We will also examine the more strategic approach set out in the World Cities Culture report (2012) which set out the “second strategy” model of cultural development. This approach, if adopted more universally could lead to a set of interventions which join up the community and health agendas, and also embrace specific initiatives for young people.
Finally, the presentation will focus on the post ECoC community legacy. We will see examples of how cultural mapping, and the programmes which developed from the initial mapping work have made fundamental and long term changes at both City and community level, and also examples where promising work has petered out through a lack of focus and an inability to build on success.

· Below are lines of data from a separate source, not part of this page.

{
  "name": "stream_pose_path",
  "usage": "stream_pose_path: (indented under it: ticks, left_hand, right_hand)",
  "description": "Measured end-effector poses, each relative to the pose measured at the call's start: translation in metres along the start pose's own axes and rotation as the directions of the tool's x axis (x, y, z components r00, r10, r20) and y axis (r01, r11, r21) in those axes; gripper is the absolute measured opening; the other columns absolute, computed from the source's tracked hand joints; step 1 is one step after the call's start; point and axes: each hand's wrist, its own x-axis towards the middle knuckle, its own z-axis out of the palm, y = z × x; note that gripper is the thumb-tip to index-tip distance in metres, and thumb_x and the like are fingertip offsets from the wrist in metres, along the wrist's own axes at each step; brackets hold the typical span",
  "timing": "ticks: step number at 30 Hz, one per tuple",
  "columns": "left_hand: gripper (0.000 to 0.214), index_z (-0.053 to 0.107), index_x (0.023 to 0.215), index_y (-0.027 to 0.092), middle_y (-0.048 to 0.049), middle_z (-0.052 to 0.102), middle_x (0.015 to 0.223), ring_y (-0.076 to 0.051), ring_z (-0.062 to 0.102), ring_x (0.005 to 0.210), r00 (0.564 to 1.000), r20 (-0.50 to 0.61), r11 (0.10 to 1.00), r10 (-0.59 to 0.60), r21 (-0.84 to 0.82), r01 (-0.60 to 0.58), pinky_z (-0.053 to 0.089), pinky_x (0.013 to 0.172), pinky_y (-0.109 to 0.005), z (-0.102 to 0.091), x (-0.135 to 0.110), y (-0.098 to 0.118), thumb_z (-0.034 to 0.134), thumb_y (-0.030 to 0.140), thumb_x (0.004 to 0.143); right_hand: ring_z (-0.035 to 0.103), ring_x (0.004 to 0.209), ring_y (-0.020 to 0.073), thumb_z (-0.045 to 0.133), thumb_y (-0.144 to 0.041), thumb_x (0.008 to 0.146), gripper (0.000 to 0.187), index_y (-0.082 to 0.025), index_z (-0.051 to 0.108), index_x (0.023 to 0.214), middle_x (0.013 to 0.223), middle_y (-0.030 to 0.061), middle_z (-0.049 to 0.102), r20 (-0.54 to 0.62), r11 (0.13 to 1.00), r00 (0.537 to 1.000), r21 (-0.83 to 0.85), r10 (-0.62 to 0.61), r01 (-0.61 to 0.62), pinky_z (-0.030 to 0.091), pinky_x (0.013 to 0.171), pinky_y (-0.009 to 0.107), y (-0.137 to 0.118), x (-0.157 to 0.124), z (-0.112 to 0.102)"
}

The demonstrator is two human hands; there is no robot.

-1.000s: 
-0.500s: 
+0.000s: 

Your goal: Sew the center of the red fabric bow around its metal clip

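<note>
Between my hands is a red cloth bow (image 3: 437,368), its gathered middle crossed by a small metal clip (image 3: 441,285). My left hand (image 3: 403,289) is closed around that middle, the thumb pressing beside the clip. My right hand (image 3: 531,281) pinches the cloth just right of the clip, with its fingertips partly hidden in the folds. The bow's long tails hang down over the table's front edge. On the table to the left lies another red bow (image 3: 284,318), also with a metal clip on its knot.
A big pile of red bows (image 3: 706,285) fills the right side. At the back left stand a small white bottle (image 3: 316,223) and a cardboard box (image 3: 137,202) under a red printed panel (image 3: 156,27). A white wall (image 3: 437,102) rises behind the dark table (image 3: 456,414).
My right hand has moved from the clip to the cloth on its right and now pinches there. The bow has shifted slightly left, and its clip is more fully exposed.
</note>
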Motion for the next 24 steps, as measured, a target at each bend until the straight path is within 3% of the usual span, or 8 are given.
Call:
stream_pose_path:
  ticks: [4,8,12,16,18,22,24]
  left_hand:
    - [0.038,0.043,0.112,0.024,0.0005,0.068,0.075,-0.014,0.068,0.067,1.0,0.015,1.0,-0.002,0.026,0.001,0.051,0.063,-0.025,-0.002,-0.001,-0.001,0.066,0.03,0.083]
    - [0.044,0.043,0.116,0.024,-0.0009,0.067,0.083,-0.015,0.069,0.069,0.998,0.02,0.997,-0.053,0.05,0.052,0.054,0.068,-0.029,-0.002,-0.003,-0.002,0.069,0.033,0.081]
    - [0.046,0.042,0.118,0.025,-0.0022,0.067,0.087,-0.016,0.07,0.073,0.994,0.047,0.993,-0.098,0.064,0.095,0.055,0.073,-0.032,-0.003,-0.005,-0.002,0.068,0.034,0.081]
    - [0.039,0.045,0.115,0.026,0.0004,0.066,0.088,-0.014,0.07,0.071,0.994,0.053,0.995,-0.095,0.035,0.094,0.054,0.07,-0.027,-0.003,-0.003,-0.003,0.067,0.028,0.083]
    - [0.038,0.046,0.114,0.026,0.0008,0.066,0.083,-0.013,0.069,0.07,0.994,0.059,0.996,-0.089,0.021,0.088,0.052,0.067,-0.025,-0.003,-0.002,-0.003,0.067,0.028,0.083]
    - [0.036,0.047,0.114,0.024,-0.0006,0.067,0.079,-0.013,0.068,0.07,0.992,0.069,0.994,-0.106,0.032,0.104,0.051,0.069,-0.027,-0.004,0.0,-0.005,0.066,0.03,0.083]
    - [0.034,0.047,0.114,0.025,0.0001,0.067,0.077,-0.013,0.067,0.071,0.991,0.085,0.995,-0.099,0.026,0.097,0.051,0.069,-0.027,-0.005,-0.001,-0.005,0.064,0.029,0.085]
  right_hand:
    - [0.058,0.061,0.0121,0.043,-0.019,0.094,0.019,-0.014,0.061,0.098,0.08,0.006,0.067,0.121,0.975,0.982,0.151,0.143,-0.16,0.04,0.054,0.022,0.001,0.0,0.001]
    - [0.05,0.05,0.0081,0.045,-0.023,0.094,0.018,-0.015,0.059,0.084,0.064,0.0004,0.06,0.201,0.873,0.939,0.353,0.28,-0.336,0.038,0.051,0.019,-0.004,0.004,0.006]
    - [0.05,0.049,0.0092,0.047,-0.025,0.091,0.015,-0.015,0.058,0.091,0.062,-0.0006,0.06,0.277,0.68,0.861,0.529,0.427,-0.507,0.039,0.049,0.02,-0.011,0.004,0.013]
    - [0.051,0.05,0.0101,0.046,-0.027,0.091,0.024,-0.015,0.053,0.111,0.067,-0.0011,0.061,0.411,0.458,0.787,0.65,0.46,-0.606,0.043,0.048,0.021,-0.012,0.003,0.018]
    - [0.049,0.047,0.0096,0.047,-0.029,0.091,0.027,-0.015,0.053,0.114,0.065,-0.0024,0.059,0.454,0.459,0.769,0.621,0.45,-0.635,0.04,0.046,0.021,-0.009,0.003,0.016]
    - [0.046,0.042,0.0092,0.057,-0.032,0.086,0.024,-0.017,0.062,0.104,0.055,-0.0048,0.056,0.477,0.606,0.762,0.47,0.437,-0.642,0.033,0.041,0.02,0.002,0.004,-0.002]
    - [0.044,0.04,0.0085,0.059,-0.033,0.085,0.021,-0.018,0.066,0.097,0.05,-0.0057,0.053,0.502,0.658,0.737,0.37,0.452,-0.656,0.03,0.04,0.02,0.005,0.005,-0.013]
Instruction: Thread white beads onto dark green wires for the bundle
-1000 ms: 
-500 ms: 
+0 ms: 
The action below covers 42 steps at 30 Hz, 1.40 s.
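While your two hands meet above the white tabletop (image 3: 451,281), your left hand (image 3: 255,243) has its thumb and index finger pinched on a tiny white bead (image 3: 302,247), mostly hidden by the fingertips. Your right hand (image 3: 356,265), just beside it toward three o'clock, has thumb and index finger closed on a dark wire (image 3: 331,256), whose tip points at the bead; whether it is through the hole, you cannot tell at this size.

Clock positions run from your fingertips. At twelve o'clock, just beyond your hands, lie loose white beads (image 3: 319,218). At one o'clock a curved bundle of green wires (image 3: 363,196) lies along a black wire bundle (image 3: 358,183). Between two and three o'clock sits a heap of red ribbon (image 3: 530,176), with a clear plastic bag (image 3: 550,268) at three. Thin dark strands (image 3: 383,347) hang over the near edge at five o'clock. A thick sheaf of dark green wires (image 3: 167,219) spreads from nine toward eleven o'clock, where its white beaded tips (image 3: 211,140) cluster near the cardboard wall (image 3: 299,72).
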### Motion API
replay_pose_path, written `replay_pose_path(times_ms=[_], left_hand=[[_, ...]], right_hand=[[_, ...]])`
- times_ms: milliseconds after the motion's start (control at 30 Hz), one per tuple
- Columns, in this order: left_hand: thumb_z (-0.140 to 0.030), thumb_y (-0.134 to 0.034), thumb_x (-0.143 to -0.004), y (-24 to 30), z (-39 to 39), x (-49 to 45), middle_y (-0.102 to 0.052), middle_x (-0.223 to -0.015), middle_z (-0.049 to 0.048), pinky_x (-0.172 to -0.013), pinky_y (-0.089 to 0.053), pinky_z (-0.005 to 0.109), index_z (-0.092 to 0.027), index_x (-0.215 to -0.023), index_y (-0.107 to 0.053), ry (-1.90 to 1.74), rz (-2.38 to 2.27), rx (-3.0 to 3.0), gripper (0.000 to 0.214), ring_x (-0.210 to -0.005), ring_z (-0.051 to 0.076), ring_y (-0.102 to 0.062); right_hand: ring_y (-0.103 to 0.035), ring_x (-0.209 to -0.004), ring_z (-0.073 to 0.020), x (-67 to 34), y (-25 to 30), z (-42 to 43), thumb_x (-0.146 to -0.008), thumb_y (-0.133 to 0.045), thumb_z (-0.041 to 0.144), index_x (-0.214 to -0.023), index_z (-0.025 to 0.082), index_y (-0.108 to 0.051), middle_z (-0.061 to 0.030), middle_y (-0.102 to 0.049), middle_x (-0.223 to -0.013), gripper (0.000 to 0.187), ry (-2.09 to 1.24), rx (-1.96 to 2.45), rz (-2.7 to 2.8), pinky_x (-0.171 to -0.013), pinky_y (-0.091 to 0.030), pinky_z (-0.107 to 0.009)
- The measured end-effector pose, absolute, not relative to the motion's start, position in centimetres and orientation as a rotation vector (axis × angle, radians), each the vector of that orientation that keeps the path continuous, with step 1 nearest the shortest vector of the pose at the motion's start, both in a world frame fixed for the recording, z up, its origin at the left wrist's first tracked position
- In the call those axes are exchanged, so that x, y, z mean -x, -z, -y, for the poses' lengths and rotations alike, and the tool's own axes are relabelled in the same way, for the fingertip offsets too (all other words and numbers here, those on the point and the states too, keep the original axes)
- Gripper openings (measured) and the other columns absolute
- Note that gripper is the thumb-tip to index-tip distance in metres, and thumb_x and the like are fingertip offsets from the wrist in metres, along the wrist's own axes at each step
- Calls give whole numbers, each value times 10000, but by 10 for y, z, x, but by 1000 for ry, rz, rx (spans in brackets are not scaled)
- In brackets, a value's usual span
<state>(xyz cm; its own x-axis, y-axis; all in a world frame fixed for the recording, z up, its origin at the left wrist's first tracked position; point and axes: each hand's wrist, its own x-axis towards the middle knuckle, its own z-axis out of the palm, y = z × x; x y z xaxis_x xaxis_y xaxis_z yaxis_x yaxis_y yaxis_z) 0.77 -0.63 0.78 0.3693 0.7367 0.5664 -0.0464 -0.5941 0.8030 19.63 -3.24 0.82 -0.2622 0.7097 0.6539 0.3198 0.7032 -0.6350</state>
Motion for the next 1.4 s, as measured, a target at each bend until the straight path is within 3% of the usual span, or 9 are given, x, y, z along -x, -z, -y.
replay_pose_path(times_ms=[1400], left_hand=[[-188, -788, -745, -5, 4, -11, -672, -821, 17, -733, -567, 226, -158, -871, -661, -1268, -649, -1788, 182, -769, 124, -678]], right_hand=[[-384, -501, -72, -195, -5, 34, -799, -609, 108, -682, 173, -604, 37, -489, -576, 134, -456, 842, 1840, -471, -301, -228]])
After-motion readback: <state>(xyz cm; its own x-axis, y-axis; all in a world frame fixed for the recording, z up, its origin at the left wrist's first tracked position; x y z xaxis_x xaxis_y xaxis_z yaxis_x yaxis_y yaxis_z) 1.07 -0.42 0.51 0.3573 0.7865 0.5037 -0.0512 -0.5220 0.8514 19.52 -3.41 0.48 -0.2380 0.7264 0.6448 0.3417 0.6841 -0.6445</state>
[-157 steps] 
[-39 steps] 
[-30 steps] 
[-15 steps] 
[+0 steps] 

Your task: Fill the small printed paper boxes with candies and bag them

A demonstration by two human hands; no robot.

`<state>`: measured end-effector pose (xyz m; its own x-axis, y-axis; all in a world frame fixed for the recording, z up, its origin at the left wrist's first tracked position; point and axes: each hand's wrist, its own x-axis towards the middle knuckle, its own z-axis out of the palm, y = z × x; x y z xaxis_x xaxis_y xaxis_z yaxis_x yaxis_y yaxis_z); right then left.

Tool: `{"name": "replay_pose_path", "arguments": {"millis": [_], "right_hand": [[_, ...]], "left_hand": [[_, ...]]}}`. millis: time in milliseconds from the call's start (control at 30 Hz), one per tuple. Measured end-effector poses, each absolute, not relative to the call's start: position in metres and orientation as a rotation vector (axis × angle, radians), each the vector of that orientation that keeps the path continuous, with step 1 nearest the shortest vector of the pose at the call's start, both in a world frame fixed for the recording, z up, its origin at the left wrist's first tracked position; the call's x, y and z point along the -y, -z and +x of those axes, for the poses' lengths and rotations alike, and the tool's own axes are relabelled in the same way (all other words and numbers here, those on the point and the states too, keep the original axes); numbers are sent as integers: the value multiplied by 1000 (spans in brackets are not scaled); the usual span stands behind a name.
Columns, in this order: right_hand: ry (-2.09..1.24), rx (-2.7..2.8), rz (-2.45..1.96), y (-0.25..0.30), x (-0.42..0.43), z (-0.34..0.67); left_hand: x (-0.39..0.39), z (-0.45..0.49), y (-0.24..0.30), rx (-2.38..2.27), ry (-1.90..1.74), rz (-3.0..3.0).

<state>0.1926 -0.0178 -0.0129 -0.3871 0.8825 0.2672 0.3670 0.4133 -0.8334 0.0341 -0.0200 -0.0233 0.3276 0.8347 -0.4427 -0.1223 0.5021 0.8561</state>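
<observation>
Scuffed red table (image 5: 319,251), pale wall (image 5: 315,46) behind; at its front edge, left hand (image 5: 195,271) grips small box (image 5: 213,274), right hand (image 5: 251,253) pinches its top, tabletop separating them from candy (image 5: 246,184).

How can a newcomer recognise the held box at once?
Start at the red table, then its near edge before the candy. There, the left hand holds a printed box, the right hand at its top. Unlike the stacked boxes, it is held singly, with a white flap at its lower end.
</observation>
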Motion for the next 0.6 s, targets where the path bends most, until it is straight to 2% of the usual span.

Neil is Director and founder of Inside Track, an innovative new consultancy group which focuses on helping clients – normally major UK and European Cities – to deliver positive social and economic changes Previously Neil had held a range of senior positions in the public and private sector. He joined the Liverpool Culture Company in 2004 in the build up to Liverpool’s European Capital of Culture year (2008). He led innovative programmes forming a key part of Liverpool’s year and legacy. These included the Liverpool Welcome and ’08 Volunteer programmes which were amongst the most successful customer service and community engagement programmes introduced in the UK, and which have been emulated by other European Cities. Neil has also played a significant role several successful European Capital of Culture bids in the last 3 and in the implementation of several others. He was a founder member of the informal ECoC network, established in 2006 to support and mentor recently nominated ECoC Cities.